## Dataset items
_ _ _
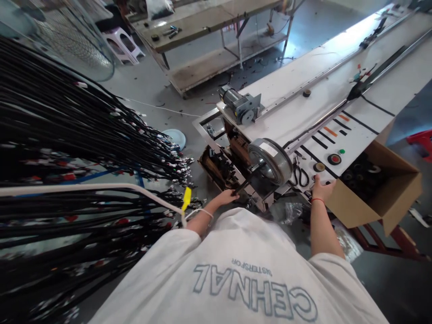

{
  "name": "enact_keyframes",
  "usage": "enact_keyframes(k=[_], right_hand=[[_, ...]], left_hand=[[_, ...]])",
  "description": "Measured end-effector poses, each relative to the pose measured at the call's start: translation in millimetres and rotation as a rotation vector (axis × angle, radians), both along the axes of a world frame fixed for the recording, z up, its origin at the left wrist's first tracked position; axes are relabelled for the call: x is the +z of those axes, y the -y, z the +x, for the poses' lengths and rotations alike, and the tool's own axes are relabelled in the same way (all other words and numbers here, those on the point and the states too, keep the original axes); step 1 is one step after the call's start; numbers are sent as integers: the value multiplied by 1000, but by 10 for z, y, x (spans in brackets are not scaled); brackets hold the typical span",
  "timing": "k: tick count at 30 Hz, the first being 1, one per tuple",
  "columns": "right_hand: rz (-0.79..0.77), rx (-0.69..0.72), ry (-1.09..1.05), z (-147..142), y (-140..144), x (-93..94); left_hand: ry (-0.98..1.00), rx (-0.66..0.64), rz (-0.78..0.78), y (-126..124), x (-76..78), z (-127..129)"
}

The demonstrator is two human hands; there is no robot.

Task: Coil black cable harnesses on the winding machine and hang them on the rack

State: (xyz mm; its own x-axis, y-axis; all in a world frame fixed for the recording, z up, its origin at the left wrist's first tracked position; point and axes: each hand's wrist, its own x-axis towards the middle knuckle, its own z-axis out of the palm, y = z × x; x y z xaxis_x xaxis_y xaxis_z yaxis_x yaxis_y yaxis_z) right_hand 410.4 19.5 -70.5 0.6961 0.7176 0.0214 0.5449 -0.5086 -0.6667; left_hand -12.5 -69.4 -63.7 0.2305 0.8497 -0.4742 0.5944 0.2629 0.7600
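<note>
A black cable (pixel 240 188) runs out from under the machine's steel drum (pixel 270 159), and the left hand (pixel 227 196) is closed around its near end just below the drum. The right hand (pixel 322 189) rests with fingers spread on the white table's (pixel 303 112) edge right of the drum, holding nothing, beside scissors (pixel 300 175) and a cardboard box (pixel 381 193). Bundled black cables (pixel 84 148) hang left of the drum.
</note>
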Motion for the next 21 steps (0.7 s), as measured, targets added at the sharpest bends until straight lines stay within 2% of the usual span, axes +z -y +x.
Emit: enact_keyframes(k=[3,6,11,16,21], right_hand=[[4,-67,-11,-19,-5,17],[0,-93,-20,-28,-4,23],[16,-83,-17,-31,-2,28],[-4,-84,-30,-63,3,82],[7,-93,-26,-93,6,134]], left_hand=[[1,79,125,154,11,-127],[36,117,190,193,158,-148],[-6,132,258,42,372,-7],[-27,111,294,-135,446,206],[36,112,296,-236,487,387]])
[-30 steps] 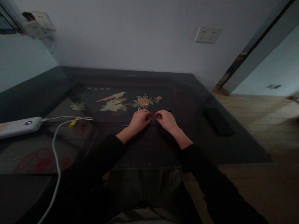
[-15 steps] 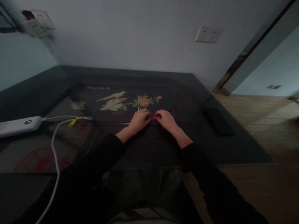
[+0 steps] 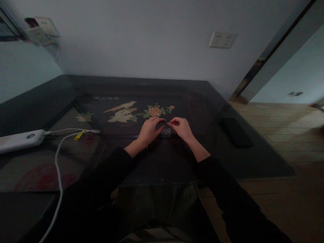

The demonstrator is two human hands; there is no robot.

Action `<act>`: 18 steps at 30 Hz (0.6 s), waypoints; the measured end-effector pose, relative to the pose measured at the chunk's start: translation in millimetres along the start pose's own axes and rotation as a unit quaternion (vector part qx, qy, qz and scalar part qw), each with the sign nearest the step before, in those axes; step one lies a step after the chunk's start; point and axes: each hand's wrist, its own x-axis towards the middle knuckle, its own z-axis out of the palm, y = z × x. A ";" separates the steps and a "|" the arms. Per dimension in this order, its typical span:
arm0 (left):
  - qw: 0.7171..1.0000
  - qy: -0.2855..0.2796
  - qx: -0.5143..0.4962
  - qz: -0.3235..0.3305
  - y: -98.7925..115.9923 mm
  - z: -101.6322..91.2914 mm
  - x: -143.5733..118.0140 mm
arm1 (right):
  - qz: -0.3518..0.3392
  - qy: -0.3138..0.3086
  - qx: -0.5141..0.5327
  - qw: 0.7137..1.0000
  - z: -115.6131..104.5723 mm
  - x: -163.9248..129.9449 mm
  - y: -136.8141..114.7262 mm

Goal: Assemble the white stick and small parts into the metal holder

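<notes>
My left hand (image 3: 149, 130) and my right hand (image 3: 180, 128) meet at the middle of a dark glass-topped table (image 3: 176, 165) painted with birds and flowers. Between the fingertips lies a small clear box (image 3: 165, 132), resting on the glass. Both hands pinch something tiny and dark above it; the dim light hides what it is. Black sleeves cover both arms.
A white power bank (image 3: 14, 141) with white cables (image 3: 58, 160) lies at the table's left. A black phone (image 3: 237, 132) rests near the right edge. Wall sockets (image 3: 222, 39) sit above the table. Wooden floor (image 3: 290, 141) lies to the right.
Both hands have lifted slightly and shifted a little away from me, uncovering the small clear box between them. The view has tilted a bit.
</notes>
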 end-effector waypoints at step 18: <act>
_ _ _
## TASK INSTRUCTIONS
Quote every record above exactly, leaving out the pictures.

## RESPONSE BOX
{
  "name": "enact_keyframes",
  "usage": "enact_keyframes(k=[_], right_hand=[[_, ...]], left_hand=[[_, ...]])",
  "description": "Measured end-effector poses, each relative to the pose measured at the call's start: translation in millimetres and rotation as a rotation vector (axis × angle, radians), both along the axes of a world frame fixed for the recording, z up, its origin at the left wrist's first tracked position; axes are relabelled for the call: x is the +z of those axes, y the -y, z the +x, for the poses' lengths and rotations alike, and the tool's own axes are relabelled in the same way (all other words and numbers here, those on the point and the states too, keep the original axes); step 1 is one step after the call's start; numbers are sent as integers: the value multiplied by 1000, but by 10 for z, y, x (spans in brackets are not scaled); brackets hold the typical span",
  "timing": "k: tick count at 30 Hz, the first being 1, one per tuple",
  "columns": "right_hand: rz (-0.79..0.77), rx (-0.69..0.72), ry (-1.09..1.05), z (-147..142), y (-140..144), x (-93..94); left_hand: ry (-0.98..1.00), rx (-0.66..0.64), rz (-0.78..0.78), y (-126..124), x (-76..78), z (-127..129)"
}

The demonstrator is two human hands; there is no robot.

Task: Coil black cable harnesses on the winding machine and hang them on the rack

State: (xyz mm; its own x-axis, y-axis; all in a world frame fixed for the recording, z up, its origin at the left wrist's first tracked position; point and axes: each hand's wrist, its own x-axis towards the middle knuckle, its own z-axis out of the palm, y = z × x; x y z xaxis_x xaxis_y xaxis_z yaxis_x yaxis_y yaxis_z) right_hand 410.4 19.5 -70.5 0.6961 0.7176 0.0214 0.5449 -0.5086 -0.6667; left_hand -12.5 -69.4 -63.7 0.2305 0.8497 -0.4742 0.5944 0.2629 0.7600
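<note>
A black cable (pixel 240 188) runs out from under the machine's steel drum (pixel 270 159), and the left hand (pixel 227 196) is closed around its near end just below the drum. The right hand (pixel 322 189) rests with fingers spread on the white table's (pixel 303 112) edge right of the drum, holding nothing, beside scissors (pixel 300 175) and a cardboard box (pixel 381 193). Bundled black cables (pixel 84 148) hang left of the drum.
</note>
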Motion for the next 21 steps (0.7 s), as measured, targets added at the sharpest bends until straight lines stay within 2% of the usual span, axes +z -y +x.
Emit: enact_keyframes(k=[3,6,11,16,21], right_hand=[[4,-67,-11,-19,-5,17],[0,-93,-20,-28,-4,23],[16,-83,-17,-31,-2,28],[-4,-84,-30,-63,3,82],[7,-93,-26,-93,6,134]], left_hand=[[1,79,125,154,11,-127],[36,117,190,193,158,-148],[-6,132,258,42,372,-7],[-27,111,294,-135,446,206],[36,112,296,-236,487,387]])
[-30 steps] 
[-15 steps] 
[+0 steps] 

The demonstrator is two human hands; there is no robot.

Action `<act>`: 18 steps at 30 Hz (0.6 s), waypoints; the measured end-effector pose, relative to the pose measured at the chunk's start: translation in millimetres along the start pose's own axes and rotation as a unit quaternion (vector part qx, qy, qz and scalar part qw), each with the sign nearest the step before, in those axes; step one lies a step after the chunk's start; point and axes: each hand's wrist, its own x-axis towards the middle knuckle, its own z-axis out of the palm, y = z × x. A ";" separates the steps and a "|" the arms. Per dimension in this order, its typical span:
arm0 (left):
  - qw: 0.7171..1.0000
  - qy: -0.2855..0.2796
  - qx: -0.5143..0.4962
  - qz: -0.3235..0.3305
  - y: -98.7925..115.9923 mm
  - z: -101.6322..91.2914 mm
  - x: -143.5733..118.0140 mm
arm1 (right):
  - qz: -0.3518..0.3392
  - qy: -0.3138..0.3086
  - qx: -0.5141..0.5327
  - qw: 0.7137..1.0000
  - z: -115.6131..104.5723 mm
  - x: -163.9248..129.9449 mm
  - y: -136.8141..114.7262 mm

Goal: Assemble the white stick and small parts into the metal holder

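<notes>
My left hand (image 3: 149, 130) and my right hand (image 3: 180, 128) meet at the middle of a dark glass-topped table (image 3: 176, 165) painted with birds and flowers. Between the fingertips lies a small clear box (image 3: 165, 132), resting on the glass. Both hands pinch something tiny and dark above it; the dim light hides what it is. Black sleeves cover both arms.
A white power bank (image 3: 14, 141) with white cables (image 3: 58, 160) lies at the table's left. A black phone (image 3: 237, 132) rests near the right edge. Wall sockets (image 3: 222, 39) sit above the table. Wooden floor (image 3: 290, 141) lies to the right.
Both hands have lifted slightly and shifted a little away from me, uncovering the small clear box between them. The view has tilted a bit.
</notes>
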 end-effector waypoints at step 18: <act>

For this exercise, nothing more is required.